##### Data provided

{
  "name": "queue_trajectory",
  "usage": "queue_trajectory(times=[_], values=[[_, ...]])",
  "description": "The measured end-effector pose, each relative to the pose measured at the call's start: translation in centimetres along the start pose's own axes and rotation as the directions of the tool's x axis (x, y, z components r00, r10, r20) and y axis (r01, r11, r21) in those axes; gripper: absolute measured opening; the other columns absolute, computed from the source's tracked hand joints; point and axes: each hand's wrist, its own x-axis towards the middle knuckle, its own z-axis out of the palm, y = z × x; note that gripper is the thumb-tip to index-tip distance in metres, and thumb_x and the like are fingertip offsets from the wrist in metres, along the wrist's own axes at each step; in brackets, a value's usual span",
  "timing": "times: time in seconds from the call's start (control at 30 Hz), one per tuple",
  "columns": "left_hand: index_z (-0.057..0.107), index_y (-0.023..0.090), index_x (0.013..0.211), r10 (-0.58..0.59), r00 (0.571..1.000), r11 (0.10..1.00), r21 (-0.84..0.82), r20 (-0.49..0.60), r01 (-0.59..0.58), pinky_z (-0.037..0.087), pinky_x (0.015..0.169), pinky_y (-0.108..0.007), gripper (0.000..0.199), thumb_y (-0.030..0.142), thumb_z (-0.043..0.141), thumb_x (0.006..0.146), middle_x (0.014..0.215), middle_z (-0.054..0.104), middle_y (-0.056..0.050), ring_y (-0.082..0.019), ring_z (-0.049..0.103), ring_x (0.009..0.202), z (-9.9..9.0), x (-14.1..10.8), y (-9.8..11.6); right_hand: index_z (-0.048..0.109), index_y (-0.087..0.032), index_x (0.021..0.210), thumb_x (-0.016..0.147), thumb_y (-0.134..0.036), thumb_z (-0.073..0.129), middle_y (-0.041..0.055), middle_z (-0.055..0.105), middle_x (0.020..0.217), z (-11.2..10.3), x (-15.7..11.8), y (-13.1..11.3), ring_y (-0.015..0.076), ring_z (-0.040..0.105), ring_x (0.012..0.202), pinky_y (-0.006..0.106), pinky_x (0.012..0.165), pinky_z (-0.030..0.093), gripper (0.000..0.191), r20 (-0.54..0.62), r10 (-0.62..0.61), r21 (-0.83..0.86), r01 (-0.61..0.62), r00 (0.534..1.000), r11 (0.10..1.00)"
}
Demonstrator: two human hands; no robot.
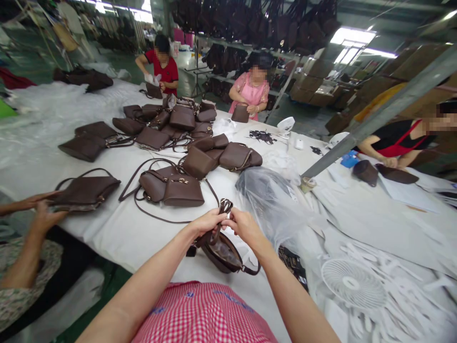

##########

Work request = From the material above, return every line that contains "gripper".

Response to this task =
  "description": "The measured end-effector pose, each relative to the pose measured at the call's start: translation in centimetres along the start pose's own axes and rotation as the directions of the tool's x axis (x, y, z components r00, r10, r20) and y axis (r01, r11, r21) in those axes; gripper: absolute measured opening; the other columns absolute, computed from the source's tracked hand joints; point and axes: each hand's wrist, its own x-axis towards the middle knuckle, its own z-axis out of the palm, y = z × x; note that gripper is the thumb-tip to index-tip distance in metres, and thumb_x and the like are fingertip offsets from the wrist in metres, along the wrist's own axes at each step; in brackets, a value's usual span",
  "columns": "left_hand: index_z (-0.057..0.107), index_y (-0.023..0.090), index_x (0.013..0.211), r10 (-0.58..0.59), r00 (0.571..1.000), r11 (0.10..1.00), r21 (-0.84..0.82), r20 (-0.49..0.60), r01 (-0.59..0.58), pinky_z (-0.037..0.087), pinky_x (0.015..0.169), pinky_y (-0.108..0.007), gripper (0.000..0.199), thumb_y (-0.030..0.142), thumb_z (-0.043..0.141), thumb_x (0.006..0.146), middle_x (0.014..0.215), middle_z (-0.054..0.104), middle_y (-0.056..0.050), ring_y (-0.082..0.019), ring_z (-0.049..0.103), ring_x (0.009..0.202), z (-9.9..9.0), x (-14.1..10.8), y (-9.8..11.6); right_hand: index_z (-0.048..0.109), index_y (-0.087..0.032), index_x (0.021..0.210), thumb_x (-0.016..0.147), thumb_y (-0.134..0.036), thumb_z (-0.073..0.129), middle_y (-0.041..0.055), middle_z (-0.055..0.105), middle_x (0.020..0.217), z (-11.2..10.3), x (-15.7..11.8), y (-13.1..11.3), ring_y (-0.015..0.076), ring_z (-0.040..0.105), ring_x (0.012..0.202), pinky_y (-0.006..0.106), pinky_x (0.012..0.165), pinky_z (-0.030..0.093), gripper (0.000..0.191), r20 (-0.54..0.62), r10 (-0.62..0.61), r21 (-0.83..0.86), r01 (-0.61..0.62), r00 (0.534..1.000), r11 (0.10..1.00)"

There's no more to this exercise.